With a Cablevision Systems Corp. offer outweighing the other two on a cash basis, the dilemma appears to be whether Tribune chief executive Sam Zell could afford to risk rupturing a relationship with News Corp. owner Rupert Murdoch if he sold to the highest bidder. According to sources, News Corp. has signaled it will not raise its $580-million offer.
All three bids, the source close to the Zell-Murdoch talks said yesterday, contemplate a joint venture with Tribune to avoid heavy taxes, and none, said the source, envisions Tribune selling Newsday's headquarters and other real estate.
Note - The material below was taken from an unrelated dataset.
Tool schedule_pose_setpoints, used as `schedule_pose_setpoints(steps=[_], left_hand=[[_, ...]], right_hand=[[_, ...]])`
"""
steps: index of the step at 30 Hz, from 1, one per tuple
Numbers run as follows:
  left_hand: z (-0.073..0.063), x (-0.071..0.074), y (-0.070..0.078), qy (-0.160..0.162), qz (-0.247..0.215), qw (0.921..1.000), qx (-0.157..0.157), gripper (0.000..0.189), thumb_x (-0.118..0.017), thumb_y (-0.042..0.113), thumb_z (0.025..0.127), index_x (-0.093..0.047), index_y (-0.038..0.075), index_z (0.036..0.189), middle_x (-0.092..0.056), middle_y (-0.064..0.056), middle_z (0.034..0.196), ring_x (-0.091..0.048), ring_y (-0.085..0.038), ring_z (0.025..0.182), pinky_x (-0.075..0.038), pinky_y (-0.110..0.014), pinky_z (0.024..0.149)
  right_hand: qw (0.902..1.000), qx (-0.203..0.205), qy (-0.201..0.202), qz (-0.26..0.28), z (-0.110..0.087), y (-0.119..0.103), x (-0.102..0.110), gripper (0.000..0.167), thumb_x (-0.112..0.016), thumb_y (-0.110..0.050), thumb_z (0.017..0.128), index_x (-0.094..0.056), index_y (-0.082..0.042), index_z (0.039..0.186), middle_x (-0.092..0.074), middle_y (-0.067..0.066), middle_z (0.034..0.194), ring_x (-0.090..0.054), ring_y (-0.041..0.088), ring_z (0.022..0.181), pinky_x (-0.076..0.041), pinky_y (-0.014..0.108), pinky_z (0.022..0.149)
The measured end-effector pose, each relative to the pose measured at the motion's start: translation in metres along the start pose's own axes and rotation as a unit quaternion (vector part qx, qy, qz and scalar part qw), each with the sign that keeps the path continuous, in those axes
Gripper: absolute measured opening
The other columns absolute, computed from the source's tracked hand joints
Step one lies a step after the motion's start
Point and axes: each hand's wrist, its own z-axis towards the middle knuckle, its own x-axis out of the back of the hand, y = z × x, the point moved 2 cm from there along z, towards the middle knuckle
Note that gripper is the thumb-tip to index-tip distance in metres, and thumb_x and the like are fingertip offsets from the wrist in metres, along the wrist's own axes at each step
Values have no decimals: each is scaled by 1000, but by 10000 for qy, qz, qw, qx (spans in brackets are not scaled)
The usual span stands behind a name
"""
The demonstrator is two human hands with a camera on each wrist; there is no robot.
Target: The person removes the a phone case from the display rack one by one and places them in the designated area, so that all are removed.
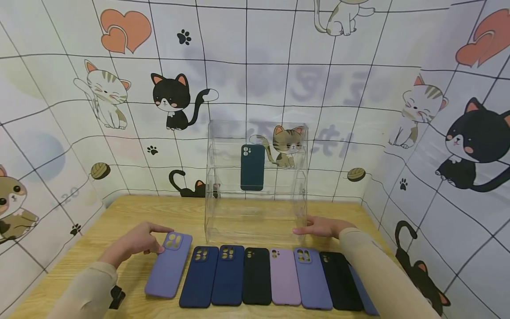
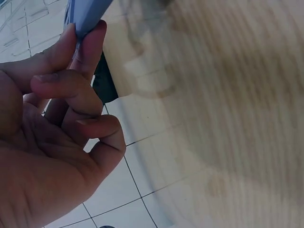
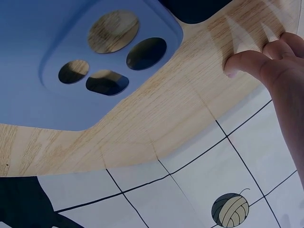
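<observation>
My left hand (image 1: 137, 241) pinches a purple phone case (image 1: 169, 270) by its upper edge near the camera cutouts. In the left wrist view, thumb and index finger meet on the corner of that case (image 2: 88, 16), the other fingers curled below. A clear plastic display rack (image 1: 255, 226) stands at the back, holding one dark teal phone case (image 1: 252, 170) upright on an upper tier. My right hand (image 1: 322, 227) grips the rack's lower right side, thumb and fingers at the clear wall. In the right wrist view the hand (image 3: 280, 66) lies beyond a blue-purple case (image 3: 42, 61).
Along the front of the wooden table (image 1: 139, 212) lie several phone cases in a row: navy (image 1: 199, 277), another navy (image 1: 228, 274), black (image 1: 256, 277), light pink-purple (image 1: 284, 277), blue-purple (image 1: 314, 279), black (image 1: 342, 283). My right sleeve covers part of the last one. A cat-patterned cloth surrounds the table.
</observation>
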Motion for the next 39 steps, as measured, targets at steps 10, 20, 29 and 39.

However, the source disagreed with a report last week that Cablevision's bid included the sale of Newsday property.
That would leave the $650-million Cablevision offer as the presumptive high bid in a field that includes matching $580-million proposals by Murdoch and Daily News owner Mortimer Zuckerman. Spokesmen for Tribune, News Corp., Zuckerman and Cablevision declined to comment.
However, "When you look at the difference between $580 million and $650 million, it's not that simple because each deal may have different contingencies," said Corey Rosen, executive director of the National Center for Employee Ownership, a nonprofit group that researches employee stock ownership plans. "It's not the top dollar but the top value." Rosen said these varying factors could include tax consequences for Tribune and the value of Newsday's facilities.
Cablevision's $70-million premium over the other two bids "is not something that can be ignored," the source said. Yet, because Cablevision doesn't own a newspaper, as the other bidders do, there are questions about the strategic fit between Newsday and Bethpage-based Cablevision, the source said.
"The differences aren't insurmountable, but they are real," the source said. "Zell has to weigh what this means in terms of Tribune's relations with say, News Corp., which we know he wants to do business with."
The assumption that Murdoch's bid alone faces federal regulatory hurdles because he owns the New York Post and two local TV stations was challenged yesterday by an analyst who said Cablevision also could face regulatory scrutiny.
"As the primary distributor of television content on Long Island via its dominant position as a cable operator, and as the sole 'publisher' of TV news on Long Island through its ownership of News 12, a Cablevision bid would be just as problematic as a News Corp. deal," wrote Sanford C. Bernstein & Co. analyst Craig Moffett. He also questioned the impact of a Newsday purchase on Cablevision's free cash flow.
Wall Street analysts appeared to be skittish last week on a Cablevision deal.
For Tribune, there are other considerations. Any deal must be reviewed by an independent "watchdog" trustee appointed by the Tribune's employee stock ownership plan, created when Zell took the company private with employee funding. The whole process for selling Newsday could still take several more weeks, the experts said. "They have to look at all the offers, and they have to act in the best interest of the [ESOP] participants," said Merri Ash, vice president of First Bankers Trust Services, an expert in ESOPs.
A key person in Newsday's fate likely will be Marilyn Marchetti, senior vice president of GreatBanc Trust Co., the independent Tribune ESOP trustee who must decide whether Zell's favorite bidder is truly in the best interests of the company. Last year, GreatBanc Trust was put in charge of acting on behalf of the Tribune employees whose retirement accounts helped finance the $8.2-billion Tribune buyout orchestrated by Zell last year. Marchetti couldn't be reached yesterday.
If approved by the Tribune board and the ESOP trustee, the sale could also be contested before the U.S. Department of Labor, which oversees ESOPs. "I can't think of another ESOP asset sale like this," Rosen said.